Брат давно уговаривал меня пойти с ним вечером в клуб, но мне не хотелось выходить из дому. Я и сейчас предпочла бы остаться и сразу же после ужина забиться к себе в комнату, но мой отказ выглядел бы предательством, поэтому пришлось нехотя отправиться за пальто. Пьер вывел меня за руку из столовой в абсолютной тишине – никто и не пикнул.
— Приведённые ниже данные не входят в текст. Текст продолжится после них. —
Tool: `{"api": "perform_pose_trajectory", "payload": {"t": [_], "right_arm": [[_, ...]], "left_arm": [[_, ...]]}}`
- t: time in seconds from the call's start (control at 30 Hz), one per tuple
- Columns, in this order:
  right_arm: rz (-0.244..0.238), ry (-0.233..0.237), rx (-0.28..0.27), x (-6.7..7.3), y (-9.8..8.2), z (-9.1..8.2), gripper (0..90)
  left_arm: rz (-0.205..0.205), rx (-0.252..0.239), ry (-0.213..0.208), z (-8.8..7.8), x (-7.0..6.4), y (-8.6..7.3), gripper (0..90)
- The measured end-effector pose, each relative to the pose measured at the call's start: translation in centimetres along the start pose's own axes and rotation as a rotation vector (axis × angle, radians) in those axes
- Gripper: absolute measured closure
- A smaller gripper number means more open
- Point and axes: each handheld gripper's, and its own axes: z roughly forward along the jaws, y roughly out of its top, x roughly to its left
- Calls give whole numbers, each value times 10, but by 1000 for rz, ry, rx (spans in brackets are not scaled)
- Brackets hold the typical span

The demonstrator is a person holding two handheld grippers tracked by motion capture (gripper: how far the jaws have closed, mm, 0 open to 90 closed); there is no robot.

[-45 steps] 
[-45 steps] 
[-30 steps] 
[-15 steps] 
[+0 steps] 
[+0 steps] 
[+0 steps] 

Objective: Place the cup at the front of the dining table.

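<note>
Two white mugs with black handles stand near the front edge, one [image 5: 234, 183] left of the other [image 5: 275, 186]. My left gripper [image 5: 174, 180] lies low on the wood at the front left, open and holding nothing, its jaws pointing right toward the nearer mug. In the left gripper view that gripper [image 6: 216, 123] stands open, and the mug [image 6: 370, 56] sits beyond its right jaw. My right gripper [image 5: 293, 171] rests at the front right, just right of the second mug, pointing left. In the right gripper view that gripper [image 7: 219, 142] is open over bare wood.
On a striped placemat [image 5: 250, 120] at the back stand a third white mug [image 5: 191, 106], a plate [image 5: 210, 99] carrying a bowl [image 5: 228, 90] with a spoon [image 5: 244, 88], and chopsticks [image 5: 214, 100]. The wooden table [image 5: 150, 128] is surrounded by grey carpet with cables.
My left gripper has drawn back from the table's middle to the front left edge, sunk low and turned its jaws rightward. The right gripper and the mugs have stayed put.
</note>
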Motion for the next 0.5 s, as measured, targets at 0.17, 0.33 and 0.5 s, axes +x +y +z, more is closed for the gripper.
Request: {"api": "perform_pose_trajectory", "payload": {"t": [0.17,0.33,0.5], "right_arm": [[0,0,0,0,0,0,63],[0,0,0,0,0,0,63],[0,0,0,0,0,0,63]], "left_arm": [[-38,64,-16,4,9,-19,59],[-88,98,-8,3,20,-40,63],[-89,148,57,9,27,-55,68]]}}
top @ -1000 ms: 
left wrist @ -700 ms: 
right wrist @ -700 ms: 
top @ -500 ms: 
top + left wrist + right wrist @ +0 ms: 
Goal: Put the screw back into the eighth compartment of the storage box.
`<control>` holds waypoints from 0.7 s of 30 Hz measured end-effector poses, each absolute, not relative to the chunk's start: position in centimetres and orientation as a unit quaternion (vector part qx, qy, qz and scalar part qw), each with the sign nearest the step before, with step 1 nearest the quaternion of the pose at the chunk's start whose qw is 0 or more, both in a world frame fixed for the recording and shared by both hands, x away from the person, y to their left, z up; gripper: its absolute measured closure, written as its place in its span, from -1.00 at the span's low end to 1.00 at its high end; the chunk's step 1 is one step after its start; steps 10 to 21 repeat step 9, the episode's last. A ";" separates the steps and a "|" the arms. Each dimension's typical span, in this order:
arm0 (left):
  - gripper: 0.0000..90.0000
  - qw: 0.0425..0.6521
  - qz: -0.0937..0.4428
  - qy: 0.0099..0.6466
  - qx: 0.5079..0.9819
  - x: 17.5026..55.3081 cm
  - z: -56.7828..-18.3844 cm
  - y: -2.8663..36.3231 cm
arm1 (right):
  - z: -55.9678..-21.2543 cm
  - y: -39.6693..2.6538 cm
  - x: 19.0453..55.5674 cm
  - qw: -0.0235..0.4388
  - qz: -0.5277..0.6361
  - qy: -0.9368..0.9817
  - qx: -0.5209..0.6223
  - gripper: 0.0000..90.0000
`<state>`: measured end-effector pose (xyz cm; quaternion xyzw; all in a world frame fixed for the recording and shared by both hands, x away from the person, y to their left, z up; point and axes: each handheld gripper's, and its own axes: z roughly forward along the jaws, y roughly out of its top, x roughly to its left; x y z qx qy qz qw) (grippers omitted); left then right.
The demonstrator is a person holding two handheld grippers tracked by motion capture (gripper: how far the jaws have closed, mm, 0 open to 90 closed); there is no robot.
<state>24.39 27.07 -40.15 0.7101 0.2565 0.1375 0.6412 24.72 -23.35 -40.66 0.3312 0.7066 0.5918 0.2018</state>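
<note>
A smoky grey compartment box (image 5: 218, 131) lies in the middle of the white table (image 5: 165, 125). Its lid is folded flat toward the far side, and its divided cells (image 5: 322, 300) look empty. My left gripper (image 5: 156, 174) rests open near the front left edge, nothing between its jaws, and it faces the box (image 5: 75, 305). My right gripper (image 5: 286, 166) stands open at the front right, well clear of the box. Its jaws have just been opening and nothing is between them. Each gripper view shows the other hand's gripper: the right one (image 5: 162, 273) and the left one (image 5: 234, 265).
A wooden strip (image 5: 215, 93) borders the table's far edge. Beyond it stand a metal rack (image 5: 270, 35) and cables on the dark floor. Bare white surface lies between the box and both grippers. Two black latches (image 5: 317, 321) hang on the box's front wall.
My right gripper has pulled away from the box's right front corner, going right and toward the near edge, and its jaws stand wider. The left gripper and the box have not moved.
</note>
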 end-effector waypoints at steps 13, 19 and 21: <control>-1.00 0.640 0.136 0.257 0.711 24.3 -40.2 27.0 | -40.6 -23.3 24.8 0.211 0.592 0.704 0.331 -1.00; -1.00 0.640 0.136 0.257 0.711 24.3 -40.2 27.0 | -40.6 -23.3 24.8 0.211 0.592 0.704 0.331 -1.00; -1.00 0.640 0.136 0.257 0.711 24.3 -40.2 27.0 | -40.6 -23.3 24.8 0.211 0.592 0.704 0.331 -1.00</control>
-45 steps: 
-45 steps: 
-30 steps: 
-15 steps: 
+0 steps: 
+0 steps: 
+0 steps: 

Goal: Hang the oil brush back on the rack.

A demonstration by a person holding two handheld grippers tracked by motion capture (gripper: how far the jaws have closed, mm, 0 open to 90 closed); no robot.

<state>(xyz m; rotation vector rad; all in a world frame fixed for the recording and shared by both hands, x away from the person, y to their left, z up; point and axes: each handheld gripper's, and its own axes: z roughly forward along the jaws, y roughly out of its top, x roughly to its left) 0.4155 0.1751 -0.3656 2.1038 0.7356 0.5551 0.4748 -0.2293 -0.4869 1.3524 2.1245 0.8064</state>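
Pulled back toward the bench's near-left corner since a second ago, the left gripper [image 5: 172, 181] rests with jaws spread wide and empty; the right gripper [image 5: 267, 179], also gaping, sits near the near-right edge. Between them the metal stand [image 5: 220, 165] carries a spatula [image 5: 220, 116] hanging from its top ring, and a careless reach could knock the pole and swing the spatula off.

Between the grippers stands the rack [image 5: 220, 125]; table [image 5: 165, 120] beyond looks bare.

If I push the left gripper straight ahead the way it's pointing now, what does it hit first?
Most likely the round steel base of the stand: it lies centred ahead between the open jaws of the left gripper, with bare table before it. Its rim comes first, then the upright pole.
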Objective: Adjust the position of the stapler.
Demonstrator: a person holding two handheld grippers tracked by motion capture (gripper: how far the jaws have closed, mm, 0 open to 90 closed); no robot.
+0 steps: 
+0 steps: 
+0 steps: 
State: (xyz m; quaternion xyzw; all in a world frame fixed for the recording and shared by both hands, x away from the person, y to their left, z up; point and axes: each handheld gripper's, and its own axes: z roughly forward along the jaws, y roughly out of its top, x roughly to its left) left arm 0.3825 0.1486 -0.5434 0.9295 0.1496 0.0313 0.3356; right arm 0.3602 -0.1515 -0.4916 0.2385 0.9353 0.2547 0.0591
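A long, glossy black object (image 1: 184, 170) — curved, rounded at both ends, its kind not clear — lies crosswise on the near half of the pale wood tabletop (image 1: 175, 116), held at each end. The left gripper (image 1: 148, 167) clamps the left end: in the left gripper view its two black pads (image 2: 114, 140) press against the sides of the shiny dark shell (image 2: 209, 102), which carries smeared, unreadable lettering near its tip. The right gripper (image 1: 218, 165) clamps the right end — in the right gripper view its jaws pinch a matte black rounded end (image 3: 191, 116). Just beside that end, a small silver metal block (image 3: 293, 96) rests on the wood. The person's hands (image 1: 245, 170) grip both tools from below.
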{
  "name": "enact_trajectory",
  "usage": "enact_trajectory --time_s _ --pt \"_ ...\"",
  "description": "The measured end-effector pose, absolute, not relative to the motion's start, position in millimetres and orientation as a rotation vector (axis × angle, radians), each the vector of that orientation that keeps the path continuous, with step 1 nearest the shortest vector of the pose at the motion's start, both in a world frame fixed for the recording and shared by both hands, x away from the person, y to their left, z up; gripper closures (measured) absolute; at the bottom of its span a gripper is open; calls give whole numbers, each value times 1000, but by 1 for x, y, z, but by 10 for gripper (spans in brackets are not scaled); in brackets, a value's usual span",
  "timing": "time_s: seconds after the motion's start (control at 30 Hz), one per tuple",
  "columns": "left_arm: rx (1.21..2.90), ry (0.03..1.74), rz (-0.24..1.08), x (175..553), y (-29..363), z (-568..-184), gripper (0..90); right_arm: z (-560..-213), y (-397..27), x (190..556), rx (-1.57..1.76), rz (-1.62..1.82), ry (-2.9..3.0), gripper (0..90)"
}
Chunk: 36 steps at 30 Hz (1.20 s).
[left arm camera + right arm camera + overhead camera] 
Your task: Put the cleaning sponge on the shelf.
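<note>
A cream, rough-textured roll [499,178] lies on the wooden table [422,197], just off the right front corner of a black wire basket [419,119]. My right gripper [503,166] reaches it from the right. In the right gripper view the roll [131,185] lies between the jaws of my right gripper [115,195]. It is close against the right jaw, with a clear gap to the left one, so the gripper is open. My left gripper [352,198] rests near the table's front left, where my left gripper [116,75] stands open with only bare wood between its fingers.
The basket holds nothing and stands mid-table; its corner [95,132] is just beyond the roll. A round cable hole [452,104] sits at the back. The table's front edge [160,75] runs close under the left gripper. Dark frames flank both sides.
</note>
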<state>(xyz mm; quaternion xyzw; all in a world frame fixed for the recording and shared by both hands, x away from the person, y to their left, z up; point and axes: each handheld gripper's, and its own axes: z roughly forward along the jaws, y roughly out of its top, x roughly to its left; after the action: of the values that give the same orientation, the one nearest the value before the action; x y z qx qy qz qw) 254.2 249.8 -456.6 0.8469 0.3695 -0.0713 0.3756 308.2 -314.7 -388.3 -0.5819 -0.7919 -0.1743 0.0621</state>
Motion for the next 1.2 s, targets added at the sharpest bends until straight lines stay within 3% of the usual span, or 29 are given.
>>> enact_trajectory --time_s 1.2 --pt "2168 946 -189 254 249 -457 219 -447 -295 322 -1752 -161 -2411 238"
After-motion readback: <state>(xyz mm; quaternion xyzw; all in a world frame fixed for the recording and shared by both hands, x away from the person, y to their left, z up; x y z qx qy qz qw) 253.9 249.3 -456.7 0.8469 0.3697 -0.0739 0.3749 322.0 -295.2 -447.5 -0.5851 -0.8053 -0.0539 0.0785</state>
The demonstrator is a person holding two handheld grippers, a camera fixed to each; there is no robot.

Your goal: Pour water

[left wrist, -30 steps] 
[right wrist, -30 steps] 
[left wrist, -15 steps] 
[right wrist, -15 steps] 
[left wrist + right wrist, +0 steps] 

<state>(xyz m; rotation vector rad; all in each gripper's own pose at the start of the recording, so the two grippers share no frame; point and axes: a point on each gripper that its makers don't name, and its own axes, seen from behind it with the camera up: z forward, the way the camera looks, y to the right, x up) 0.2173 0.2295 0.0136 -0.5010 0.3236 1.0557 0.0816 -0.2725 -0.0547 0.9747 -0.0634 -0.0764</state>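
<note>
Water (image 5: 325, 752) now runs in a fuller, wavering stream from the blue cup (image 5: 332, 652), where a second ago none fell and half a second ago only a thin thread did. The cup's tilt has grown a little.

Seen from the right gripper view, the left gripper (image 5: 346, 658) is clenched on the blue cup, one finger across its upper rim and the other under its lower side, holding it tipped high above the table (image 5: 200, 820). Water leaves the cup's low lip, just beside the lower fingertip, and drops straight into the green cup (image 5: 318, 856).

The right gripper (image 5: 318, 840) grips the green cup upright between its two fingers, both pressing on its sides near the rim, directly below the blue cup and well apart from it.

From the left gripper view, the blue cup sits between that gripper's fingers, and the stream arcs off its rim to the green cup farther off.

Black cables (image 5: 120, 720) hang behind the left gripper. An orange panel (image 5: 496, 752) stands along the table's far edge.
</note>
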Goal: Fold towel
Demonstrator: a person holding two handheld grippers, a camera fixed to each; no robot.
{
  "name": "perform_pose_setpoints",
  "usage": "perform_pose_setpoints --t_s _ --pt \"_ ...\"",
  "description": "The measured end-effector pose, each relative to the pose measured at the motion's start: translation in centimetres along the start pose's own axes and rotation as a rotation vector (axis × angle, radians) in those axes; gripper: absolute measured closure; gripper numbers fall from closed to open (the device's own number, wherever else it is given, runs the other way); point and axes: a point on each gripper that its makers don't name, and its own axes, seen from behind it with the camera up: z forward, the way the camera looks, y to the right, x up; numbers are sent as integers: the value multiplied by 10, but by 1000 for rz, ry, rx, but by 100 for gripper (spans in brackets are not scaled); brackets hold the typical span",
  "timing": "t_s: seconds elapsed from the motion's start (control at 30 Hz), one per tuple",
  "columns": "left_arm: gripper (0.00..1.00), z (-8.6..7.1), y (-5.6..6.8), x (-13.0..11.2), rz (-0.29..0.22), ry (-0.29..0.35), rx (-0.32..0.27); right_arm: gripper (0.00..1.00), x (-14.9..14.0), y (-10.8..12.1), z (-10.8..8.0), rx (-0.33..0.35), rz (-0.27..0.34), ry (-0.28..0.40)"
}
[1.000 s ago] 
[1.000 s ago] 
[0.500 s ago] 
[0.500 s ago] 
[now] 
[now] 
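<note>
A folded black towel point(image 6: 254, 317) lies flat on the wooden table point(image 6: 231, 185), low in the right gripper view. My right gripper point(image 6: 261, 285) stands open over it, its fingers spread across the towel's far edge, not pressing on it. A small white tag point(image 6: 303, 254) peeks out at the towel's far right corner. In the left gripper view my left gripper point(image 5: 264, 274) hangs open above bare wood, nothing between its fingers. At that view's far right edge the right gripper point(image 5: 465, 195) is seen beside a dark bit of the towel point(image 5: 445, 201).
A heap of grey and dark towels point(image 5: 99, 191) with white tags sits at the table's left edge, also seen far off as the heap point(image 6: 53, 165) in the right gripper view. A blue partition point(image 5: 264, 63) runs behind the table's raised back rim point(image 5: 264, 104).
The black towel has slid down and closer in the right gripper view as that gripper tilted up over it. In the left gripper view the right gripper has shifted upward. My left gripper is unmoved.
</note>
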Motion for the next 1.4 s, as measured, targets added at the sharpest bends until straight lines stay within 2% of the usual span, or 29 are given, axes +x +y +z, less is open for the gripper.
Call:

На улице мы не сказали друг другу ни слова, вечер был теплый, почти летний, но я шла хмурая и чувствовала себя разбитой. Впереди и позади нас небольшими группками спешили дети, о чем-то возбужденно переговариваясь. Гомон детских голосов напомнил мне школьный двор во время переменки. Все мальчики выглядели престранно. Свои взрослые брюки они превратили в шорты, и слишком широкие штанины развевались на них как юбочки у шотландцев. Труднее оказалось приспособить пиджаки. Одни попросту отрезали рукава и сделали из пиджаков пелерины. Другие, словно бы издеваясь над своим возвращением в детство, дали волю фантазии и превратили их в шутовской наряд. Девочки были одеты более тщательно и с большим вкусом, но в общем все ребята походили скорее на нищих. Дети толпами стекались к воротам крытого рынка – именно здесь и располагался клуб. Комитет заседал на подмостках. Когда мы вошли, с трибуны слышался звонкий голос двенадцатилетнего оратора. Пьер оставил меня в толпе и стал пробираться к своим на возвышение. Я чувствовала себя здесь совсем чужой и устала еще больше, но мало-помалу лихорадочное возбуждение окружающих передалось и мне. Стряхнув оцепенение, я стала волноваться вместе со всеми, и мой голос слился с голосом взбудораженной толпы. Я разговорилась со своими соседями. Прямо за мной стоял мужчина одиннадцати лет с девятилетней женой и полугодовалой дочкой. Девочку они брали по очереди – слабые ручки с трудом удерживали тяжелого ребенка. Отец семейства был помощником бакалейщика в лавочке и в любую минуту мог лишиться места – работа стала ему не под силу. Все это сообщила мне его жена, когда я предложила подержать малышку Я видела – положение у них и впрямь отчаянное, и мне стало стыдно: я-то впала в депрессию всего лишь из-за оскорбленных чувств. Мои страдания показались мне смехотворными, и воспоминание о Бертране д’Аломе, который, чтобы остаться на плаву, предал всех своих сверстников, вызвало у меня тягостное чувство.